Les réfugié·es contaminé·es ont bien été pris en charge par l’hôpital public. Malgré tout, les discriminations persistent envers les personnes étrangères, qui vivent souvent dans des taudis, sans eau courante ni électricité. L’aide alimentaire est insuffisante. En tant que présidente d’un réseau de femmes victimes de violences sexuelles, Pephisa, je démarche les églises pour obtenir de la nourriture. Une femme membre m’a envoyé une vidéo montrant sa fille de 6 ans qui criait vouloir « mourir plutôt que de rester isolée et affamée dans leur maison ». Beaucoup d’enfants souffrent de la faim après la disparition des repas gratuits dans les écoles, qui sont fermées. En outre, il est difficile pour les mères de leur faire classe puisque la plupart n’ont pas Internet pour accéder aux cours en ligne et ne parlent pas la langue du pays.

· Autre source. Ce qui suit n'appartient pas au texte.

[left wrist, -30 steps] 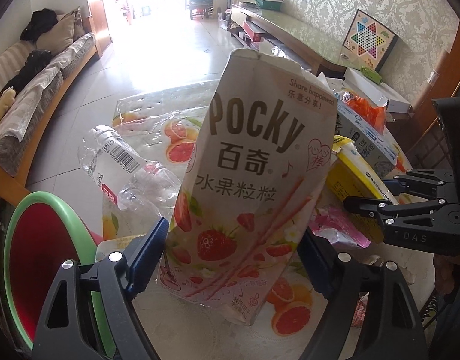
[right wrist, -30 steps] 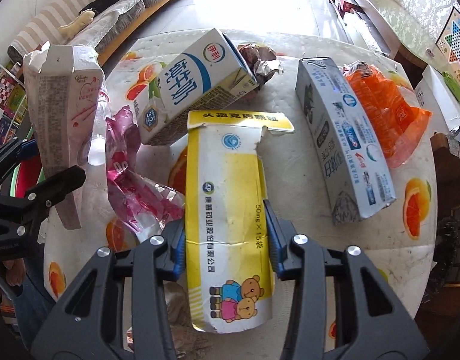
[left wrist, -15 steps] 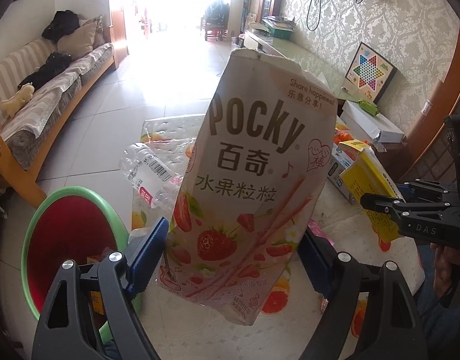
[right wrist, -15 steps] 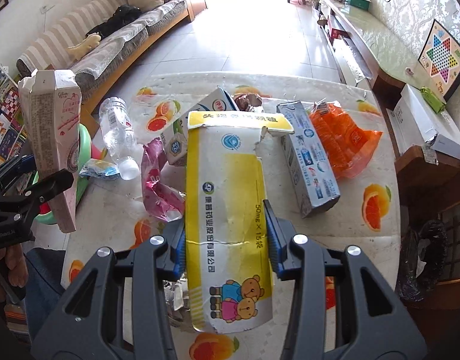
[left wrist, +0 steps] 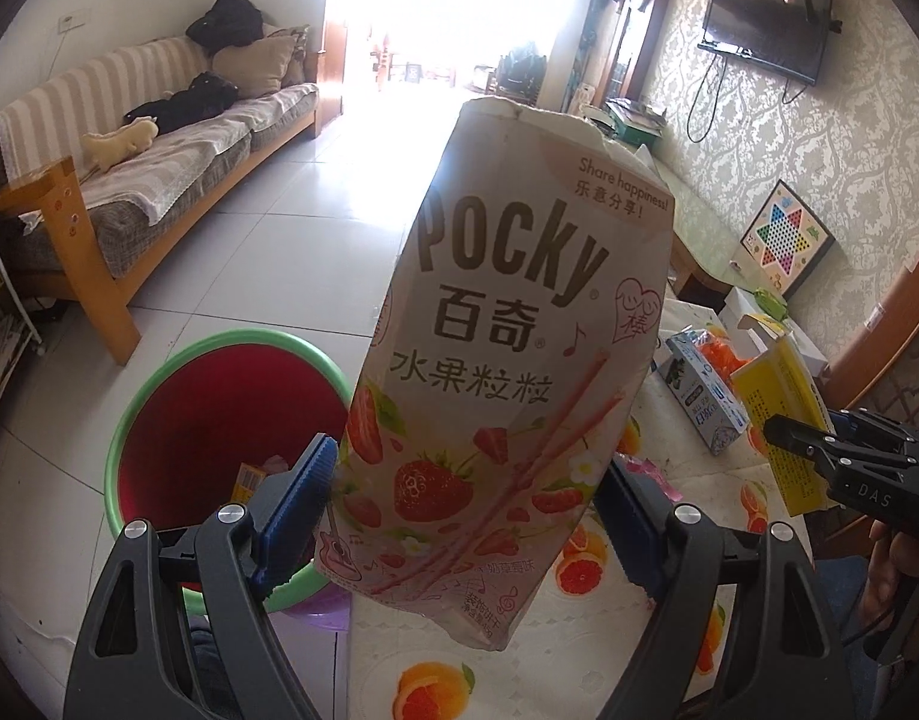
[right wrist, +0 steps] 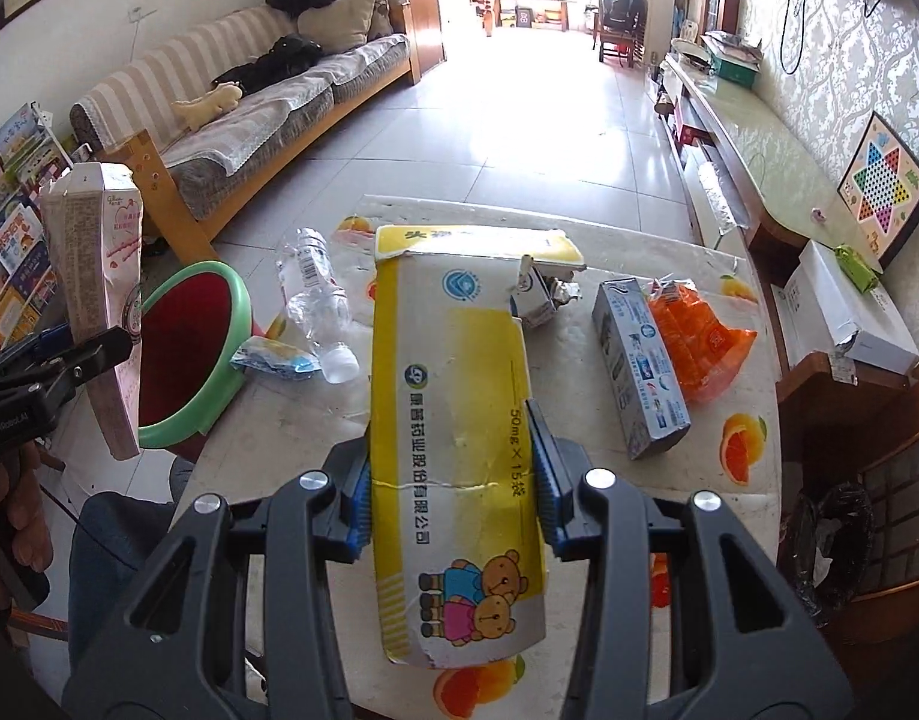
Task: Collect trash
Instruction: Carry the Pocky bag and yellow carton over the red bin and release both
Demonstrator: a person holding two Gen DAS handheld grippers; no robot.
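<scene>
Pocky box (left wrist: pixel 507 396) fills mid-frame of my left view, clamped in my left tongs (left wrist: pixel 465 504) beside the green-rimmed bin (left wrist: pixel 159 396) at lower left. My right tongs (right wrist: pixel 450 480) grip the yellow carton (right wrist: pixel 450 396) above the bench (right wrist: pixel 753 360).

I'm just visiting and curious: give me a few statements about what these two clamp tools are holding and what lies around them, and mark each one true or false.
1. The left gripper is clamped on a Pocky box. True.
2. The right gripper holds a clear plastic bottle. False: it grips a yellow medicine box; the bottle lies on the table.
3. The bin is blue inside. False: it is red inside with a green rim.
4. An orange wrapper lies beside a toothpaste box. True.
5. The bin stands on the table. False: it stands on the floor beside it.
</scene>
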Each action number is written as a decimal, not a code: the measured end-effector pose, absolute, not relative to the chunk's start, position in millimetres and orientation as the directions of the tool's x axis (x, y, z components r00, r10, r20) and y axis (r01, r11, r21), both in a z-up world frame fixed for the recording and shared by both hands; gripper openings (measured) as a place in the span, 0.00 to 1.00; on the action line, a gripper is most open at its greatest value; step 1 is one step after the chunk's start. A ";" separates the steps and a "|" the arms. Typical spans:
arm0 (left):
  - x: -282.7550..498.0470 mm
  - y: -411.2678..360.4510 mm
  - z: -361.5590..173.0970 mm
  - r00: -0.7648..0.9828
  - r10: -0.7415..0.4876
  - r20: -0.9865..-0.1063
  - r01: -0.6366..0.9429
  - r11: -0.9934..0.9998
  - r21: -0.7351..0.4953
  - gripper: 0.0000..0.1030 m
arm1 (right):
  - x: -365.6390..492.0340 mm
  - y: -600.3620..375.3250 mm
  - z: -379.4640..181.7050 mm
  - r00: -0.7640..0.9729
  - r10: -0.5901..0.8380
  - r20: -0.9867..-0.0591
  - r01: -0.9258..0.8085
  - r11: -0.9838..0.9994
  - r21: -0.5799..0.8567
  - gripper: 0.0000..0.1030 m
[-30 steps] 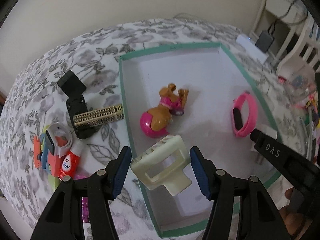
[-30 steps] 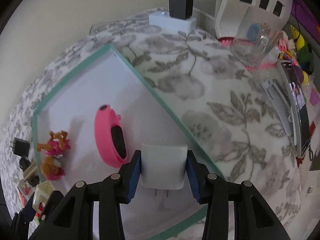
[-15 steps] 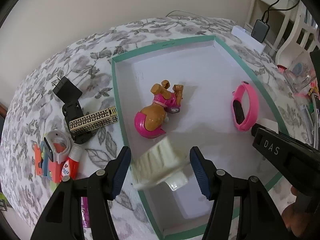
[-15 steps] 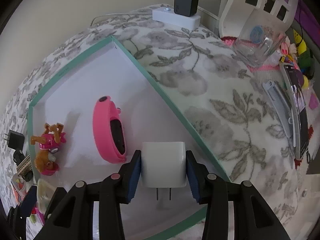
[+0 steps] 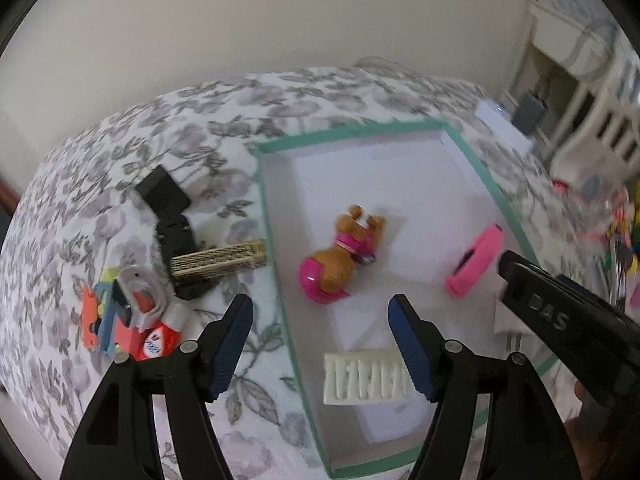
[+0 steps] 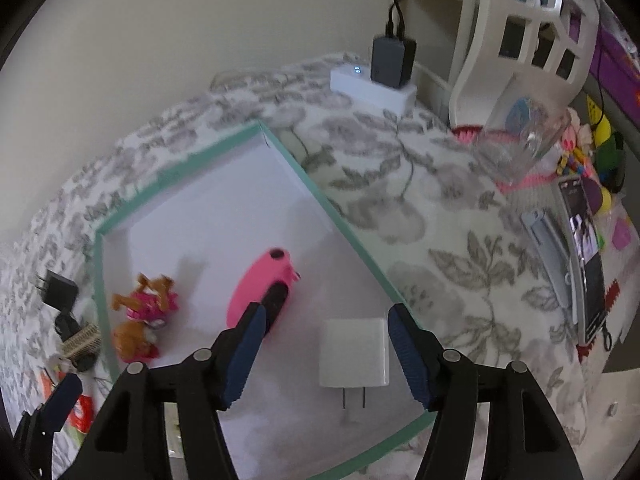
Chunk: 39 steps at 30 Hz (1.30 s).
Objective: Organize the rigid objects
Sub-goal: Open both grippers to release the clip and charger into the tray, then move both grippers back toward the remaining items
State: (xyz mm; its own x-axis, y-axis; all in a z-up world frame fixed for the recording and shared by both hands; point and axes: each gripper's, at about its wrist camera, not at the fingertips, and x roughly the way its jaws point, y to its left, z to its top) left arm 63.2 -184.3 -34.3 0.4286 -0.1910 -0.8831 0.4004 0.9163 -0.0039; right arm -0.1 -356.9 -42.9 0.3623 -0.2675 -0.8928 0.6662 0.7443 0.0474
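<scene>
Two grippers, left (image 5: 320,328) and right (image 6: 325,336), jaws just spread and empty, above a green-rimmed tray (image 5: 496,196) on a floral cloth (image 6: 440,240); cream clip (image 5: 366,380) and white charger (image 6: 354,352) lie inside, beige wall (image 5: 280,20) behind.

Left gripper (image 5: 320,322) open over green-rimmed tray (image 5: 348,136), jaws just widened, nothing between them.
Cream ribbed clip (image 5: 366,378) lies on the tray floor near the front rim. Toy dog (image 5: 338,258) lies mid-tray; pink band (image 5: 476,264) toward the right wall. Black charger (image 5: 162,192) rests outside on the floral cloth (image 5: 120,152).
</scene>
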 end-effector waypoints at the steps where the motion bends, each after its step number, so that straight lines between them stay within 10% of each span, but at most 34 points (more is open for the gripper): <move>1: 65.7 -179.8 -31.8 0.437 -0.189 -0.879 0.381 0.924 -0.009 0.72 | 0.4 -355.2 -38.6 0.375 -0.274 -0.886 0.662 0.748 0.050 0.68; 4: 72.1 -165.4 -23.5 0.472 -0.182 -0.863 0.325 0.945 -0.022 0.88 | 2.5 -348.9 -24.6 0.421 -0.289 -0.860 0.645 0.761 0.060 0.71; 22: 117.5 -57.7 -12.0 0.481 -0.091 -0.872 -0.019 0.993 -0.114 0.92 | 30.8 -276.2 -20.2 0.533 -0.189 -0.825 0.438 0.896 0.078 1.00; 39: 130.7 94.6 -19.1 0.498 0.050 -0.866 -0.392 0.904 -0.174 1.00 | 58.1 -180.3 -21.5 0.587 -0.029 -0.809 0.205 0.972 0.113 1.00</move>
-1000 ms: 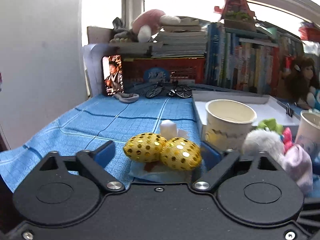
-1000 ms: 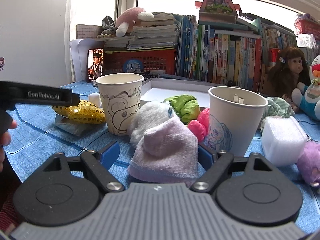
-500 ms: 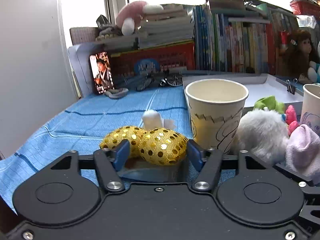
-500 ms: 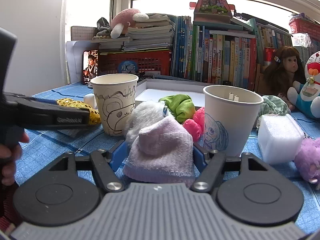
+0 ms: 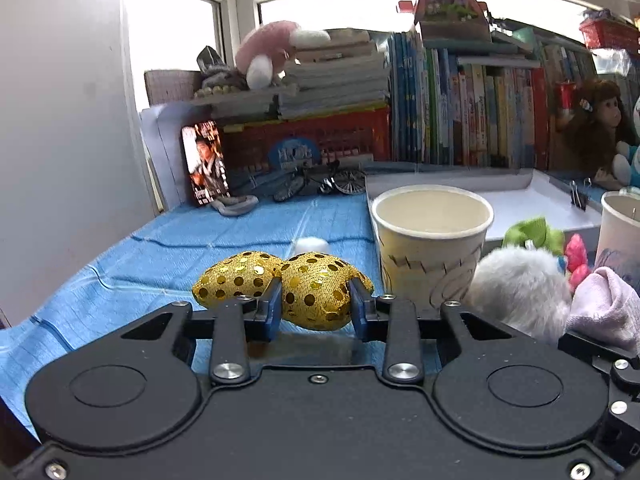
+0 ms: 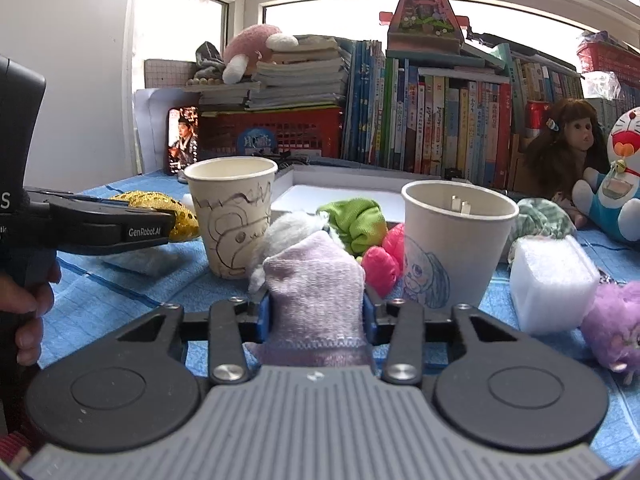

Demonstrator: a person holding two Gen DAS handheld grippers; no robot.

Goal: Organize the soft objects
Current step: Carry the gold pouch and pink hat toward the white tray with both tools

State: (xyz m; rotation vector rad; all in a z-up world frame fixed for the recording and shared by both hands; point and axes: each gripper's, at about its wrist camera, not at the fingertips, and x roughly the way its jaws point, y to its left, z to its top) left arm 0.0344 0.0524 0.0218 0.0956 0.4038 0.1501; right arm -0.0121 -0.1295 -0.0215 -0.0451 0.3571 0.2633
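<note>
Gold sequinned padded toy (image 5: 316, 296) and lilac knitted cloth (image 6: 314, 296), each between closing jaws, may slip out if compressed off-centre.

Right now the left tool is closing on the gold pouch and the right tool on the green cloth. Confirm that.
Not quite. The right tool is closing on the lilac cloth, pads against its sides; the green cloth lies untouched behind it, as the right wrist view shows. The left tool is indeed closing on the gold pouch.
</note>
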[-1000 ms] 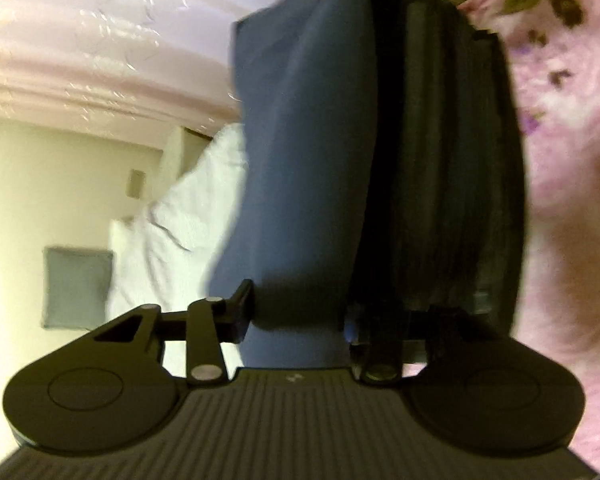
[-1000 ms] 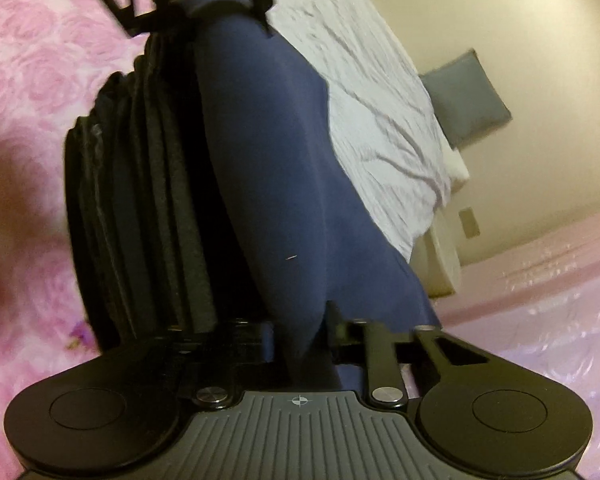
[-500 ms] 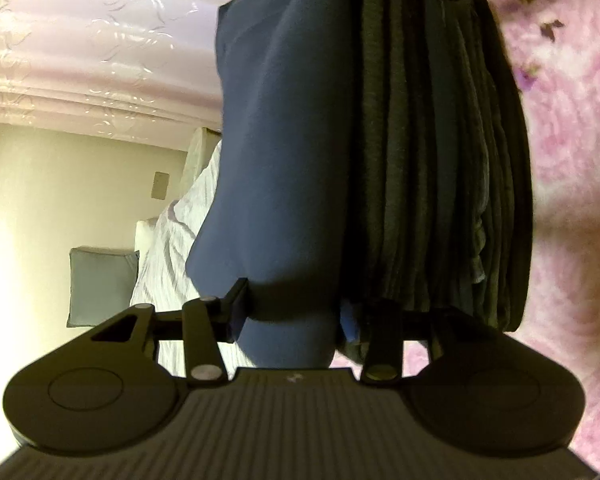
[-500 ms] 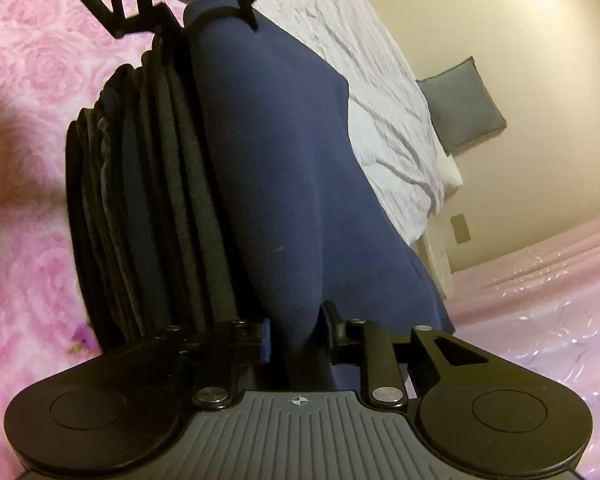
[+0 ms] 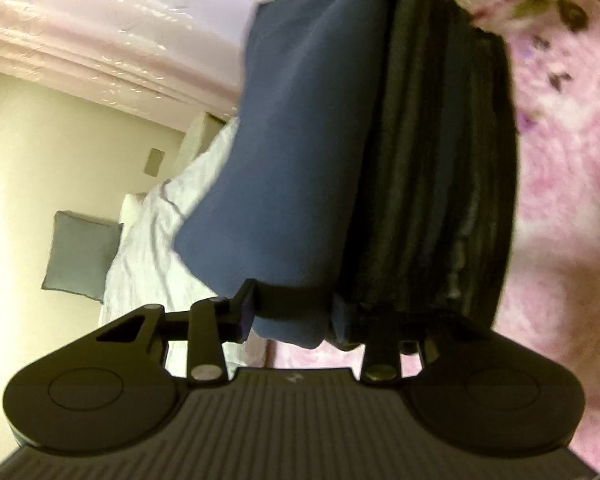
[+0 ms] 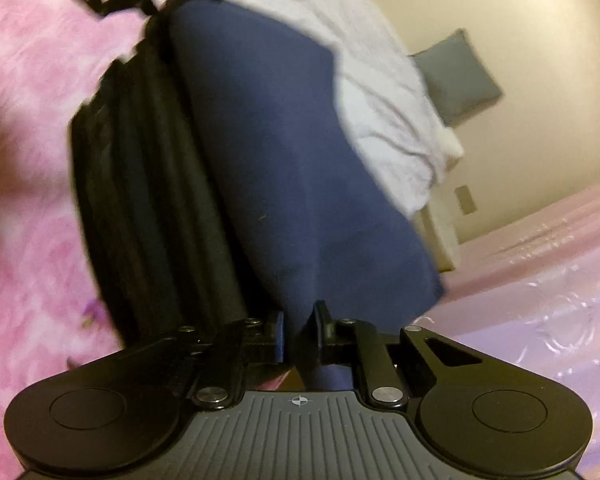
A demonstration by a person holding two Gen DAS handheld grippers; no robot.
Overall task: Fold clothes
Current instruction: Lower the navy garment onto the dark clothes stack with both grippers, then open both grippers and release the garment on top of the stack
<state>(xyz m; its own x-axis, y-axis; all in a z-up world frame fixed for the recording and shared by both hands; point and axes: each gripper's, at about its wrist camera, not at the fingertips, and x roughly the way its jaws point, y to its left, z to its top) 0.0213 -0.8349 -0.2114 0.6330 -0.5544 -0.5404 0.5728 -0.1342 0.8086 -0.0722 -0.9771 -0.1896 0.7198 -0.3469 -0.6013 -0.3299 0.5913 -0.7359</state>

Alors, en tant qu’institutrice, je leur fais parfois la classe par téléphone. Quand ce sera possible, je rassemblerai les membres de Pephisa pour leur demander de raconter et d’extérioriser leur vécu du confinement. Ensemble, nous trouverons ce dont elles ont besoin pour leur bien-être psychologique, physique et économique. Le Covid-19 ne doit pas être un nouveau traumatisme pour ces survivantes.